Caribbean-Based Advisers Charged in Money-Laundering Sting

(Bloomberg) Three Caribbean-based men who helped Americans hide assets from U.S. tax authorities were charged in a sting operation with laundering what they were told was dirty money.

The U.S. indicted Eric St-Cyr, a Canadian who ran a Cayman Islands investment firm; Joshua Vandyk, a U.S. citizen who worked at the firm; and Patrick Poulin, a Canadian lawyer who worked in Turks and Caicos, the Justice Department said Monday in announcing their March 12 arrests in Miami.

The men met with undercover agents who posed as a wealthy U.S. citizen, a financial planner, and an American “looking for ways to launder criminal proceeds and avoid taxes,” according to the indictment brought in federal court in Alexandria, Virginia.

St-Cyr, Vandyk and Poulin created “layers of transactions in foreign commerce through which their U.S. clients could launder criminal proceeds,” according to the indictment. They would “falsely disclaim knowledge of the fact that their clients were U.S. citizens who were using their services to launder criminal proceeds.”

The arrests came amid a U.S. crackdown on offshore tax evasion that has led to charges against more than 70 clients and about three dozen bankers, lawyers and advisers. More than 43,000 Americans avoided prosecution by disclosing accounts to the Internal Revenue Service and paying back taxes, fines and penalties.

Voluntary Disclosures
“The IRS’s voluntary disclosure policy excludes disclosures after the government has received information about taxpayers’ identities,” Kathryn Keneally, the head of the Justice Department’s tax division, said in a statement. “If the investigation team now has the names of account holders who have not yet come forward, time has run out for them.”

Agents held their first meeting with the men on March 7, 2013, in Miami, where St-Cyr and Vandyk said their firm helped U.S. clients create corporations, trusts and foundations in offshore locations like the Cayman Islands and used foreign attorneys as intermediaries, according to the indictment.

St-Cyr and Vandyk said U.S. clients liked that nothing the company “does touches the United States,” prosecutors said. The agent posing as a money launderer said he was looking to move proceeds of a bank fraud offshore.

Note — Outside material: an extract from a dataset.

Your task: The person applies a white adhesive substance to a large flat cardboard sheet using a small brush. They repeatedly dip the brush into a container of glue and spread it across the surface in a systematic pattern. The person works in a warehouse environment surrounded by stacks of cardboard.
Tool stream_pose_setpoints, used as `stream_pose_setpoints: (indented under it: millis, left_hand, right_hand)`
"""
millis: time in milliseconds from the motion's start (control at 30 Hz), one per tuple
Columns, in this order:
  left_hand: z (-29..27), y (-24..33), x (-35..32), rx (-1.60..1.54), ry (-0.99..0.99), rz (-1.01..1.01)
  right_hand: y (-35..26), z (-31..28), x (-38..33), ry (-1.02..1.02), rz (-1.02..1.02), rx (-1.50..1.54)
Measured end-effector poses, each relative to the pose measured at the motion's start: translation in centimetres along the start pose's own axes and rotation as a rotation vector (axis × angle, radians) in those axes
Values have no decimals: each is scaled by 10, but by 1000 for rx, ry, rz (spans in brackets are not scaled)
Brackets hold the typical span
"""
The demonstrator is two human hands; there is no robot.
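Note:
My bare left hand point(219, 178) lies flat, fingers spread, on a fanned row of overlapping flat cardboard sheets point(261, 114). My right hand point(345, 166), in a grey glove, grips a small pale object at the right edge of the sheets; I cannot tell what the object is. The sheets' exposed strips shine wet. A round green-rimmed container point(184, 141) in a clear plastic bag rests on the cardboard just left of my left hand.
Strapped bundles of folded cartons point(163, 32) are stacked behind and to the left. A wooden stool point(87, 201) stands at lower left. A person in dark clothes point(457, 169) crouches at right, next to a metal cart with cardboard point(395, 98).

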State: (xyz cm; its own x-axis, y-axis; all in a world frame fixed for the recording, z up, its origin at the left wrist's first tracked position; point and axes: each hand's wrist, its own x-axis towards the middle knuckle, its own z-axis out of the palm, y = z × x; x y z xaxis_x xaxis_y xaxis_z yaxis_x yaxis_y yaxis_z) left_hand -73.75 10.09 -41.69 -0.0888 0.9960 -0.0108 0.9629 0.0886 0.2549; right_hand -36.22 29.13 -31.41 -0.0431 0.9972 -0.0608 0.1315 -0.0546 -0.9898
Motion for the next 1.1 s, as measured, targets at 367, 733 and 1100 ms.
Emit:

Four months later in San Francisco, Vandyk told agents they would take the proceeds “so long as the money was not linked to drugs or terrorism,” the government alleged.

Offshore Foundation
They met in Quebec on Sept. 11, 2013, when Poulin said he would set up an offshore foundation that wouldn’t tie the agents to the money, according to the indictment. One agent allegedly said he had $2 million to launder, and he would start by moving $200,000.

Three months later, they met with one of Poulin’s partners in Turks and Caicos, with Poulin on the phone, according to the indictment. The lawyers set up an offshore foundation called “Zero Exposure Inc.” The agents allegedly later wired $200,000 to Poulin’s firm, and Poulin wired it to a Cayman account.

Agents met in the Caymans on Jan. 16, 2014, with Vandyk and St-Cyr, who discussed some of the finer points of their business, according to the indictment.

“Vandyk and St-Cyr indicated that use of a foundation as intermediary was the preferable process for money laundering, while use of a trust intermediary was sufficient for tax evasion,” prosecutors said. The men said they would charge more for laundering than tax evasion.

Court records show that Vandyk appeared March 18 in federal court in Miami and was released on a $250,000 bond, with an option to post 10 percent. Poulin is in custody and scheduled for a bail hearing on March 26. St-Cyr was ordered to remain detained through March 27 so IRS agents could transfer him to Virginia.

The case is U.S. v. Vandyk, 14-cr-00082, U.S. District Court, Eastern District of Virginia (Alexandria).